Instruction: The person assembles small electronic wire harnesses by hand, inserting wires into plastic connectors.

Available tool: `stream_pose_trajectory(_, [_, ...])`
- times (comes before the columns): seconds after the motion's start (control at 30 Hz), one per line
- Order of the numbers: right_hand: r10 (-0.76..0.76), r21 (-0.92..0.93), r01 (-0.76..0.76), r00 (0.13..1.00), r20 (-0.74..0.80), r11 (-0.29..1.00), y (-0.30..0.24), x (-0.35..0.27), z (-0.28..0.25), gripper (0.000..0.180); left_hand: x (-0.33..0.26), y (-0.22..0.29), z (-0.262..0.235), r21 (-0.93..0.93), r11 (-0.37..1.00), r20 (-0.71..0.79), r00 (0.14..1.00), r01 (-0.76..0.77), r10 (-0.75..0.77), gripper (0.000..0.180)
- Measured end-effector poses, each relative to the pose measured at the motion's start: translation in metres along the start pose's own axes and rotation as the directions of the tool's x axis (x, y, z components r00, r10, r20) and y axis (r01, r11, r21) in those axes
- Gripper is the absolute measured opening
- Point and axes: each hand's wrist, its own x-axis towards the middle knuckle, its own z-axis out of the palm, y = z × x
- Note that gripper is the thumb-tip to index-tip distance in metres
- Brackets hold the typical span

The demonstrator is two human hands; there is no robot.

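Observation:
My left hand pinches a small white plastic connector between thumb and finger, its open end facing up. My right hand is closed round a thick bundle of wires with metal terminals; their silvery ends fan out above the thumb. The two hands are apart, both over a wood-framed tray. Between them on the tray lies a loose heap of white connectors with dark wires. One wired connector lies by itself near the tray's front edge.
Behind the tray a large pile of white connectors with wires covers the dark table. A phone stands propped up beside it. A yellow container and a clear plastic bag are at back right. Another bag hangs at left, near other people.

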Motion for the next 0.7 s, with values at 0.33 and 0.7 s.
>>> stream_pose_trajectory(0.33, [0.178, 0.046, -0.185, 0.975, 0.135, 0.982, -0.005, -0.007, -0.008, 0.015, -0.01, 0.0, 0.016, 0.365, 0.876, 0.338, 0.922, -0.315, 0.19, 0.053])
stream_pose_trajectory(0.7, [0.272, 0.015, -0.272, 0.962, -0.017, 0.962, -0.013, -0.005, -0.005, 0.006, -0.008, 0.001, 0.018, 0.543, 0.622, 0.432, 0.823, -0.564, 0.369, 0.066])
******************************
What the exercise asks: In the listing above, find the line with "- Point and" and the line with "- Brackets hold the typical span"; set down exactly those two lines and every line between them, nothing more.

Response box:
- Point and axes: each hand's wrist, its own x-axis towards the middle knuckle, its own z-axis out of the palm, y = z × x
- Note that gripper is the thumb-tip to index-tip distance in metres
- Brackets hold the typical span

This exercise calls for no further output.